§ Exercise brief
Where does the word "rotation" occur in the entries below? Copy every line that has it.

§ Source records

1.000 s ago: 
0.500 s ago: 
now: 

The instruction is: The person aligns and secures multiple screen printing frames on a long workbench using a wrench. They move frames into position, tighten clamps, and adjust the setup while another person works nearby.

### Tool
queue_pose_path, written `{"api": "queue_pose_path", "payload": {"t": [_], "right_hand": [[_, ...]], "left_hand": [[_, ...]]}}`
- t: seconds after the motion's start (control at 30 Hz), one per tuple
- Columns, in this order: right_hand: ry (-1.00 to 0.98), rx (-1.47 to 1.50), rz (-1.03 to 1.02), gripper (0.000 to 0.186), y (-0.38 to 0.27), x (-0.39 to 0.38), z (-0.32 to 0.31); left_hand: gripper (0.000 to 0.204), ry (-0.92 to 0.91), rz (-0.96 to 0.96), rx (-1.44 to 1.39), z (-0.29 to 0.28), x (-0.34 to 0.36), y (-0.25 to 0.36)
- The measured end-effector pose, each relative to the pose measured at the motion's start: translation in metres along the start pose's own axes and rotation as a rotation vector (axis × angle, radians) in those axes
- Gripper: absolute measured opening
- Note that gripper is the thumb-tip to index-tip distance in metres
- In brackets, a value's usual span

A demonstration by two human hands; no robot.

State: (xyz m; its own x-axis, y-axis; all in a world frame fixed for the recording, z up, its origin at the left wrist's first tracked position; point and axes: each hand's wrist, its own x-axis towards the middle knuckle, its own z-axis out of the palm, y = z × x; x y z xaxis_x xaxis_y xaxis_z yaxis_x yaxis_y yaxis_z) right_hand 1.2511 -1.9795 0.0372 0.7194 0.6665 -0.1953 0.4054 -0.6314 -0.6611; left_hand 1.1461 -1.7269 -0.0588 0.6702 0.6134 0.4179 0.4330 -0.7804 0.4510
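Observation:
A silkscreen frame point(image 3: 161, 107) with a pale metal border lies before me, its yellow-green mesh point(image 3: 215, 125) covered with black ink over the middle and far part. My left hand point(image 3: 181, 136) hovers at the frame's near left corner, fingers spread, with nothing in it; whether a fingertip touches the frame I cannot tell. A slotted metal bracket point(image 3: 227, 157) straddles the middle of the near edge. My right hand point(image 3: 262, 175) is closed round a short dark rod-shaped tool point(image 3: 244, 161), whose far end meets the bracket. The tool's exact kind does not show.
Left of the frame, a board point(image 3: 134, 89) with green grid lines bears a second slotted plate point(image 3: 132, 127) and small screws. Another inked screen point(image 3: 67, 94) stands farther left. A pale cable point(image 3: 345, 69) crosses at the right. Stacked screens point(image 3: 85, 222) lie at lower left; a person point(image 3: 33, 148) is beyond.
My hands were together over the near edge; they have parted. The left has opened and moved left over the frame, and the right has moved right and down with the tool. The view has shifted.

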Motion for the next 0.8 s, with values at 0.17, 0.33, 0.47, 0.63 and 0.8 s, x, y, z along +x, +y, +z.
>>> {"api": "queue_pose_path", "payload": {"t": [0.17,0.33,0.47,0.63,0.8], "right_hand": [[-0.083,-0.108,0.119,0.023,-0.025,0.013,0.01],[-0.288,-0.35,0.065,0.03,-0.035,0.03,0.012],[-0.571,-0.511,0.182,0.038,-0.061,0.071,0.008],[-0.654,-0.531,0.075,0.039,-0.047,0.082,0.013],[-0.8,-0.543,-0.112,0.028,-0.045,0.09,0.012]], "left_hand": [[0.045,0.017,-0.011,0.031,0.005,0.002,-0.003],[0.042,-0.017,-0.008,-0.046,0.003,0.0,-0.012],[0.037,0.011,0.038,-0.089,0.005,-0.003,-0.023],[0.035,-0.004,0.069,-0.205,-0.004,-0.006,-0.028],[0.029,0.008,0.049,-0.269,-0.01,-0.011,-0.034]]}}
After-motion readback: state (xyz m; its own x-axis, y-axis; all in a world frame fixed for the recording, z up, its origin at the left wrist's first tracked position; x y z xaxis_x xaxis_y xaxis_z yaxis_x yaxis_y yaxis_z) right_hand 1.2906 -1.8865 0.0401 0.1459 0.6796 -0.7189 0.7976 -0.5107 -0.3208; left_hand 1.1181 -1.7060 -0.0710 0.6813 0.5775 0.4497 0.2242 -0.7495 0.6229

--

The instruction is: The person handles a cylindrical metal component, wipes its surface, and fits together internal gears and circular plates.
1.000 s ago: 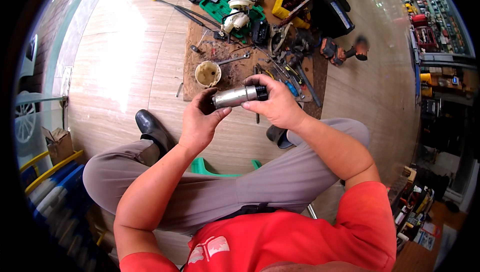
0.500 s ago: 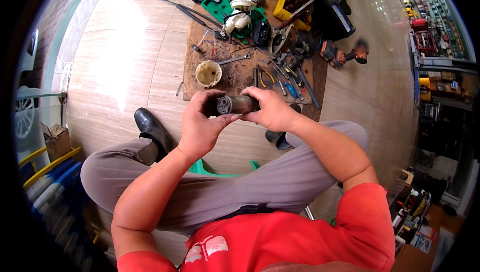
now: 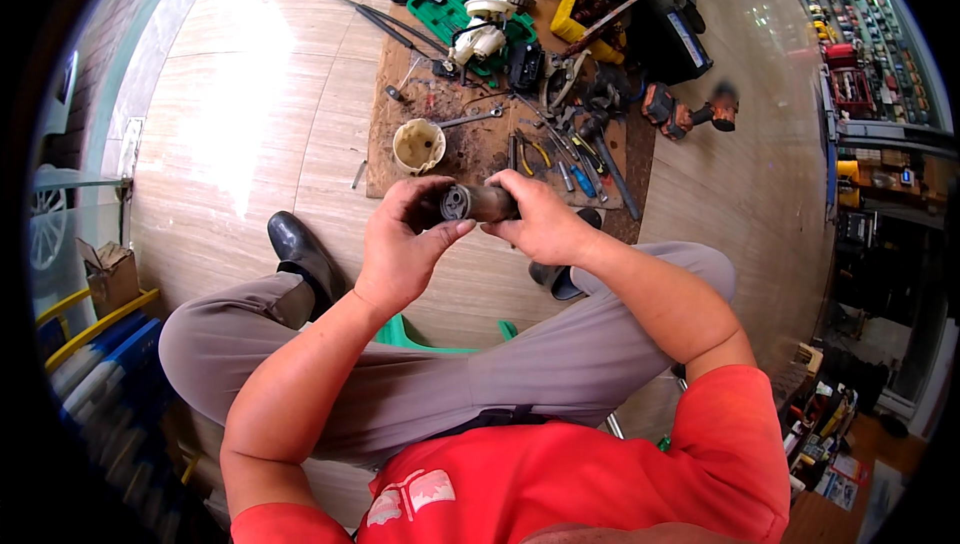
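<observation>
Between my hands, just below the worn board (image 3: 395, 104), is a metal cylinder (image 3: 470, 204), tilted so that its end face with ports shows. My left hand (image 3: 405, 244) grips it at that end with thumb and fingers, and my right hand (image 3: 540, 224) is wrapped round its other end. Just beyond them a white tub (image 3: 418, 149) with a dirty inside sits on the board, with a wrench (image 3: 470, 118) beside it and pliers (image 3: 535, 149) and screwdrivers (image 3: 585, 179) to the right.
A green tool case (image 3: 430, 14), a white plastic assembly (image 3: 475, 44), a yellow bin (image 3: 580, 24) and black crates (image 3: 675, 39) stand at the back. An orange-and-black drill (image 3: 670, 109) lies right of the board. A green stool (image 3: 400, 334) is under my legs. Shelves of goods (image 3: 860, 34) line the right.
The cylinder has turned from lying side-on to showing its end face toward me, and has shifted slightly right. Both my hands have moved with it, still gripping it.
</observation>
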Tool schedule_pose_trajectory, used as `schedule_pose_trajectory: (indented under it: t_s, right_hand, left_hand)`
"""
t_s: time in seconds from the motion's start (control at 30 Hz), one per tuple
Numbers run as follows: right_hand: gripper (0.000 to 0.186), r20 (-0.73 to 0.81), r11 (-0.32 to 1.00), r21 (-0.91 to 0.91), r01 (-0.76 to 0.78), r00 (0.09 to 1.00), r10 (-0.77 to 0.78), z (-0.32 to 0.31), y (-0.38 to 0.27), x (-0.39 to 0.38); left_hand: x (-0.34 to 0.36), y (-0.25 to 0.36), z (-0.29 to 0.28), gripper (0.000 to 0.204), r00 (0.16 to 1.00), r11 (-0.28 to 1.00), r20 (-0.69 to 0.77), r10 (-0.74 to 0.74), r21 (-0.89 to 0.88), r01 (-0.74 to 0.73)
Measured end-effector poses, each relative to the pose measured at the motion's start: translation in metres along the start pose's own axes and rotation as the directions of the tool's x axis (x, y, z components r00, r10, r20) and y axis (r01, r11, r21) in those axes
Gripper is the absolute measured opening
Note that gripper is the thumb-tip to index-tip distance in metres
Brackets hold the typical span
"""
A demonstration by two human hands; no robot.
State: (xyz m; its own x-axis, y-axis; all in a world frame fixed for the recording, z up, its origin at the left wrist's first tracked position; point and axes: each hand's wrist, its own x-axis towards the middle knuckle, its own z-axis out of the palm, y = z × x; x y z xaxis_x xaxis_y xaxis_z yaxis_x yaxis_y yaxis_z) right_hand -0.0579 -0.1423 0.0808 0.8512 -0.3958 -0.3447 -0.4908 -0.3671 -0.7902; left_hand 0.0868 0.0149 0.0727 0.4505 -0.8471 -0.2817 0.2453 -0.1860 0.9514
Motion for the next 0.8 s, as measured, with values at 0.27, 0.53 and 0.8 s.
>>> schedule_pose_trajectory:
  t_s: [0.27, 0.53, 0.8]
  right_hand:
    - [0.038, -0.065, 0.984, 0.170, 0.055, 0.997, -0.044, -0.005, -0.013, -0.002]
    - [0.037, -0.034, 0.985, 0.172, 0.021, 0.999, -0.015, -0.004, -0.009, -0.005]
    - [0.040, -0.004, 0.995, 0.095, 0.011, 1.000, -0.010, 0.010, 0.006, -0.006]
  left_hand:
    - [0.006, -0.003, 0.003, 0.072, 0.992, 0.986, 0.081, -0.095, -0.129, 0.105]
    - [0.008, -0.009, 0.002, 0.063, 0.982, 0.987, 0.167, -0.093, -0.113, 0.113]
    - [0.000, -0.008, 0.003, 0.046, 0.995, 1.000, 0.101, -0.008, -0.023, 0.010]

§ Exercise response
- The measured end-effector pose, each relative to the pose measured at the motion's start: translation in metres along the start pose's own axes and rotation as a rotation vector (axis × angle, radians) in those axes
Measured end-effector poses, each relative to the pose measured at the motion's start: translation in metres along the start pose's own axes and rotation as the directions of the tool's x axis (x, y, z components r00, r10, r20) and y axis (r01, r11, r21) in those axes

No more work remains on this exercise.